I think you just summed up a great deal of the first amendment there. I believe that leaks are important. If it weren't for leaks, we wouldn't have found out about Watergate, amongst other things. The honor of our country is on the line, and we need the press to keep the government honest. Wikileaks is part of the press. Even if they haven't quite been recognized as such yet.

[info]longshot14

January 3 2011, 23:10:57 UTC 1 year ago

I see it as an undocumented set of checks and balances.

The government has a vested interest in maintaining secrets, in order to conduct some of its more sensitive business.

HOWEVER, the people have a right and a need to know, and the fourth estate (whether acknowledged as such or not) has a responsibility to uncover those very secrets.

A responsible government will not abuse its ability to keep secrets for partisan or scurrilous reasons, and a responsible press will not abuse its ability to uncover and expose these secrets without considering the public interest.
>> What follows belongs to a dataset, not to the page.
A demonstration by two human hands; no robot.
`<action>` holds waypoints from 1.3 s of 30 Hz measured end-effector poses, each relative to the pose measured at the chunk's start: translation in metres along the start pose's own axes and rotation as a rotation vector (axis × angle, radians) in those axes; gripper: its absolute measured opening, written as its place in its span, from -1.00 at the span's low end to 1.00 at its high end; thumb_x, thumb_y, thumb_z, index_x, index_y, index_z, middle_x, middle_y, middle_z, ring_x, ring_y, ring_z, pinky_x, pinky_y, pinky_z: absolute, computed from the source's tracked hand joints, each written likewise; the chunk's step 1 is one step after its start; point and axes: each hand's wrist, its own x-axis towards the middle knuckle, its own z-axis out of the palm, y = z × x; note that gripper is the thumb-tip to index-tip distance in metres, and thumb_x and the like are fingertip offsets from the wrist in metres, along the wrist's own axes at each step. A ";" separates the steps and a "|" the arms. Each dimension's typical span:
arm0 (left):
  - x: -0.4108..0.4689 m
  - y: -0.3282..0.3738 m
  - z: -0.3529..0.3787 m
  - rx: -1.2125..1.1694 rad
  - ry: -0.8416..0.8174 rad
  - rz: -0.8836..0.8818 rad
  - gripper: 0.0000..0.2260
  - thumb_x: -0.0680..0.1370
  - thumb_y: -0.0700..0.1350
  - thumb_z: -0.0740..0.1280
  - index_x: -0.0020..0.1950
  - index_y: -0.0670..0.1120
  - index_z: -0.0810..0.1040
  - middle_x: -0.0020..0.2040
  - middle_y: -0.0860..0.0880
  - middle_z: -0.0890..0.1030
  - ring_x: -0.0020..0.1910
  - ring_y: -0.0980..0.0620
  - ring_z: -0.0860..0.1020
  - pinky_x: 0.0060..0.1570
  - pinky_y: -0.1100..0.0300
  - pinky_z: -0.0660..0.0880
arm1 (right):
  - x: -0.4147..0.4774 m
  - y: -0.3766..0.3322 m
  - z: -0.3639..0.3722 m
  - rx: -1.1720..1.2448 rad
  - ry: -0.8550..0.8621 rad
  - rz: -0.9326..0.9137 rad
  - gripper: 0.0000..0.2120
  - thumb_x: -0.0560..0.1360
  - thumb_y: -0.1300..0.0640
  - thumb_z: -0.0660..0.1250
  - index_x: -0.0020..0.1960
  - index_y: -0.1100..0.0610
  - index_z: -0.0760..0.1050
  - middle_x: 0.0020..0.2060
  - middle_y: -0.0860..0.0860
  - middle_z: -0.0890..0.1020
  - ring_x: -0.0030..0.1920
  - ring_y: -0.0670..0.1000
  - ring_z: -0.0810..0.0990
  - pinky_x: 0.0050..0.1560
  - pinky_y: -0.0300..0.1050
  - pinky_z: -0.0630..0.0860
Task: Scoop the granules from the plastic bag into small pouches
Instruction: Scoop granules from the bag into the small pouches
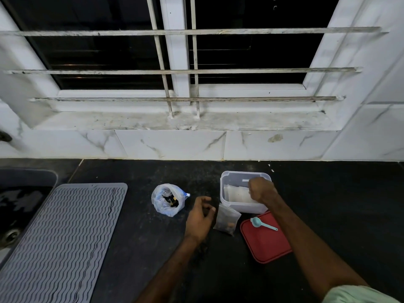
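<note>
An open clear plastic bag (167,199) with dark granules inside stands on the black counter. Right of it is a translucent white box (227,182) holding empty pouches (237,193). My right hand (260,190) reaches into that box with fingers curled; I cannot tell whether it grips a pouch. A small pouch (227,221) with some granules lies in front of the box. My left hand (200,217) hovers just left of this pouch, fingers loosely curled, holding nothing. A light-blue scoop (261,223) rests on the red lid (265,241).
A grey ribbed drying mat (63,239) covers the counter's left side, beside a sink (13,206). A white marble wall and a barred window sill (175,121) rise behind the counter.
</note>
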 end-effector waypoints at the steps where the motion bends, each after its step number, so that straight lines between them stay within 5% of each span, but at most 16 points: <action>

Of course, both institutions being made up of flawed humans, are not entirely responsible. Hence the check and balance. The whole system is built upon the premise that the various institutions cannot afford to trust one another to the extent of just taking their word for it (whatever "it" is at any given time). As it should be.

Anonymous

January 6 2011, 07:20:38 UTC 1 year ago

Yeah, but...

"The choice is between everyone being able to reuse the data, or only the authorized and criminals being able to."

I've bashed this around in my head and with friends for the last several weeks and simply can't come to terms with the above. This is not about "everyone". I had no issue when Wikileaks dropped Iraq and Afghanistan information about casualties, though this would not have been my choice. This was important for everyone to know.

However, the diplomatic cables are not about objective measurable facts and figures. They are a one-sided microscope into a multi-sided, multi-faceted process. They expose everything that diplomacy involves, including flattery, dissemination, double-talk, exaggeration, "white" lies, etc. The Wikileaks were not an expose on a diplomatic event or series of events crossing all borders... They were limited to the American efforts within the diplomacy sphere. There was no "everyone" to this leak. Just America and the sensitive information about which it must now seek damage control. This was not an expose of the process worthy of examination; just release of damaging information about 1 party to multilateral negotiations.

I support the concept but, like any powerful device, Wikileaks must be used in moderation around concepts that are measurable, neutral and indicative of an event from multiple sides.